WHAT YOU SHOULD DO | The response must contain each line of the material that holds "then".

EXERCISE DATA |
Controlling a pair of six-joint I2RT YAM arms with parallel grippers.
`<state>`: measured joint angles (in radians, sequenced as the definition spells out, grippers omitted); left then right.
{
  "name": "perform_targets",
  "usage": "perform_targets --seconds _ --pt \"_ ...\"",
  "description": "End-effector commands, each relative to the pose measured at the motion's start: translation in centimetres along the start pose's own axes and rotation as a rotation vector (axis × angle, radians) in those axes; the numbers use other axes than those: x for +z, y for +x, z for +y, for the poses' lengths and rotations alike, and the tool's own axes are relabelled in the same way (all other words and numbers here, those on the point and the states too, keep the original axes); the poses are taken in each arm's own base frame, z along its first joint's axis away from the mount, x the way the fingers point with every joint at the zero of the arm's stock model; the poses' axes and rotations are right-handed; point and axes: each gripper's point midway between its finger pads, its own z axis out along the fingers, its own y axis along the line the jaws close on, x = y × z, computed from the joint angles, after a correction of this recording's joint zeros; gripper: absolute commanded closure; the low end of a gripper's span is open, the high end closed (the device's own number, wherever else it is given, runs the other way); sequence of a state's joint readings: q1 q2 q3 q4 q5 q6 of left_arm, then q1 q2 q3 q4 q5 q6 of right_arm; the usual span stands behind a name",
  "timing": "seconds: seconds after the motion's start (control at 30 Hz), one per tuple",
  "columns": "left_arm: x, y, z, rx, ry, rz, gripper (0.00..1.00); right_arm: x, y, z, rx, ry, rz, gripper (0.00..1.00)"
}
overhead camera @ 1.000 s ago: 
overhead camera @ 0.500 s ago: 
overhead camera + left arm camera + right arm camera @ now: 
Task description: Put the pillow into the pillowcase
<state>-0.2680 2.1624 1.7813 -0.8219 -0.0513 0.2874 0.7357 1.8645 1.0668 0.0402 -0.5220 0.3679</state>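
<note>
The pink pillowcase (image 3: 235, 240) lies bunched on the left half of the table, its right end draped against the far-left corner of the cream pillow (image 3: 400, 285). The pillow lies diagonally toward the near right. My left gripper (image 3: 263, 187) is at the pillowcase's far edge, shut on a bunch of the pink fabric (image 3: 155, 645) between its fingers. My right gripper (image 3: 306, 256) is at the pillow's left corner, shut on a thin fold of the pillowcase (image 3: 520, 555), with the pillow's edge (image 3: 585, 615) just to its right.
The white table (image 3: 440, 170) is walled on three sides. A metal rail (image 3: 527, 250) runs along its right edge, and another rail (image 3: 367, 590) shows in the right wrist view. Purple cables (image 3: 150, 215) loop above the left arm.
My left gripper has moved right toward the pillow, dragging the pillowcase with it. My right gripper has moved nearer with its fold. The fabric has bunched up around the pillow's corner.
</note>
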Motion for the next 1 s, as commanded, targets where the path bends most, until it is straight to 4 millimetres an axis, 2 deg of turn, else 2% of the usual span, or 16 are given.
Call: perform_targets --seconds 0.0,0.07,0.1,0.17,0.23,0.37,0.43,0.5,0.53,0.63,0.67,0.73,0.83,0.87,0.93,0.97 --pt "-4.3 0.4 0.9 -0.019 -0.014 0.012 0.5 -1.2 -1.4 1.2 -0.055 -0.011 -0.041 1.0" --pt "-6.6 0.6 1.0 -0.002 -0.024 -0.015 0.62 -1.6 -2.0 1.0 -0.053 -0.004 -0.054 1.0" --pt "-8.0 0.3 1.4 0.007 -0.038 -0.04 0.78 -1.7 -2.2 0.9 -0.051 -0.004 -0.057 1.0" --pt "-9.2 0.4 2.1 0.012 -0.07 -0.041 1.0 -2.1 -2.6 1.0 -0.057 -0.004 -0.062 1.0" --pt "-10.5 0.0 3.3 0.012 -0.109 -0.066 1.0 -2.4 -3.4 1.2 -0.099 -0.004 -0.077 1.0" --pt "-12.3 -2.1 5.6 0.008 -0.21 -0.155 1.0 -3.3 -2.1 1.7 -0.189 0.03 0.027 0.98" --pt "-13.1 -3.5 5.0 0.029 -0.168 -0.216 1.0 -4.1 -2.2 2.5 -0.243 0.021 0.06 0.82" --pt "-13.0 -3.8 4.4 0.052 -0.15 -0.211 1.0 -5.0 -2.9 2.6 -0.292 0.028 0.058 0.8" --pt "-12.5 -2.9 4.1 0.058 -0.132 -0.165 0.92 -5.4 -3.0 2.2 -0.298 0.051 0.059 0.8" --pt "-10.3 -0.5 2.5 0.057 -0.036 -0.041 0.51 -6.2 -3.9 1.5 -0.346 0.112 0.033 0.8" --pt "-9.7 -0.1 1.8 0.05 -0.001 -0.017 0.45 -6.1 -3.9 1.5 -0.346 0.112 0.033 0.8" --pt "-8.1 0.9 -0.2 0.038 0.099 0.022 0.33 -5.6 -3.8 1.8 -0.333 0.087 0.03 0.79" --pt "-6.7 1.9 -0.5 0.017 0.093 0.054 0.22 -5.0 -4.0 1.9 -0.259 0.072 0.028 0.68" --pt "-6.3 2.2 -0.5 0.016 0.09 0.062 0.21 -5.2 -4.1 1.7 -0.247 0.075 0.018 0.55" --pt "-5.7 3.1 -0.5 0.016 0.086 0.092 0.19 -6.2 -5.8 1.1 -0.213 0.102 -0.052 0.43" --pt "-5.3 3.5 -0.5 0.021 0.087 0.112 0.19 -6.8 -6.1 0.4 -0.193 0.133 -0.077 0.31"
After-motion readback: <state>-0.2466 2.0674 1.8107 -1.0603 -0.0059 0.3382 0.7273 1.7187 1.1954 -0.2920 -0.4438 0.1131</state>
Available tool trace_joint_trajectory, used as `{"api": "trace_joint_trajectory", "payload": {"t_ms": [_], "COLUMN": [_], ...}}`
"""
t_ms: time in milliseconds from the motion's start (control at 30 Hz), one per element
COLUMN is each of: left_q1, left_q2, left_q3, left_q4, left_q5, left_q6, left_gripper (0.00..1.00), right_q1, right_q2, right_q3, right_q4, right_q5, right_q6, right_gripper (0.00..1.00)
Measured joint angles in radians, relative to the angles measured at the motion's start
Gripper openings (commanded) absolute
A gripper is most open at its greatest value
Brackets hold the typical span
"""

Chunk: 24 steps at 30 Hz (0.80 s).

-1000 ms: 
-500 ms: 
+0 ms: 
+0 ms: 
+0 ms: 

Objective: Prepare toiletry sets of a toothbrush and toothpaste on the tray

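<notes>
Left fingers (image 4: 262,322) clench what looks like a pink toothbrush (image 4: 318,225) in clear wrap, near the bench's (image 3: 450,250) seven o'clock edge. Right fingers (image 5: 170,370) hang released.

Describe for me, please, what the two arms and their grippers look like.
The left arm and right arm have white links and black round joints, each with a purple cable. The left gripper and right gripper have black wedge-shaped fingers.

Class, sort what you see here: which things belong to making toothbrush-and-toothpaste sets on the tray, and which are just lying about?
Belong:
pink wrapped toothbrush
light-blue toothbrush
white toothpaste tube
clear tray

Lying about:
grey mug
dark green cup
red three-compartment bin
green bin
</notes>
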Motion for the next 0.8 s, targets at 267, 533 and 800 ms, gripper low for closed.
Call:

SOLUTION TO THE EXERCISE |
`<state>`: measured joint angles (in radians, sequenced as the definition spells out, grippers omitted); left then right.
  "description": "End-effector commands, each relative to the pose measured at the motion's start: translation in centimetres along the start pose's own axes and rotation as a rotation vector (axis × angle, radians) in those axes; the numbers use other axes than those: x for +z, y for +x, z for +y, for the poses' lengths and rotations alike, and the tool's own axes are relabelled in the same way (all other words and numbers here, those on the point and the states too, keep the original axes); the poses are taken in each arm's own base frame, z along its first joint's axis away from the mount, x the way the fingers point with every joint at the zero of the arm's stock model; the poses' axes and rotations are right-handed; point and axes: each gripper's point midway between its finger pads, its own z axis out along the fingers, its own y axis along the line the jaws close on, x = y × z, computed from the joint angles, after a correction of this recording's joint zeros; gripper: absolute commanded closure; the low end of a gripper's span is open, the high end closed (the device's own number, wherever else it is given, runs the other way); sequence of a state's joint readings: q1 q2 q3 q4 q5 q6 of left_arm, then q1 q2 q3 q4 q5 q6 of right_arm; the usual span stands behind a name",

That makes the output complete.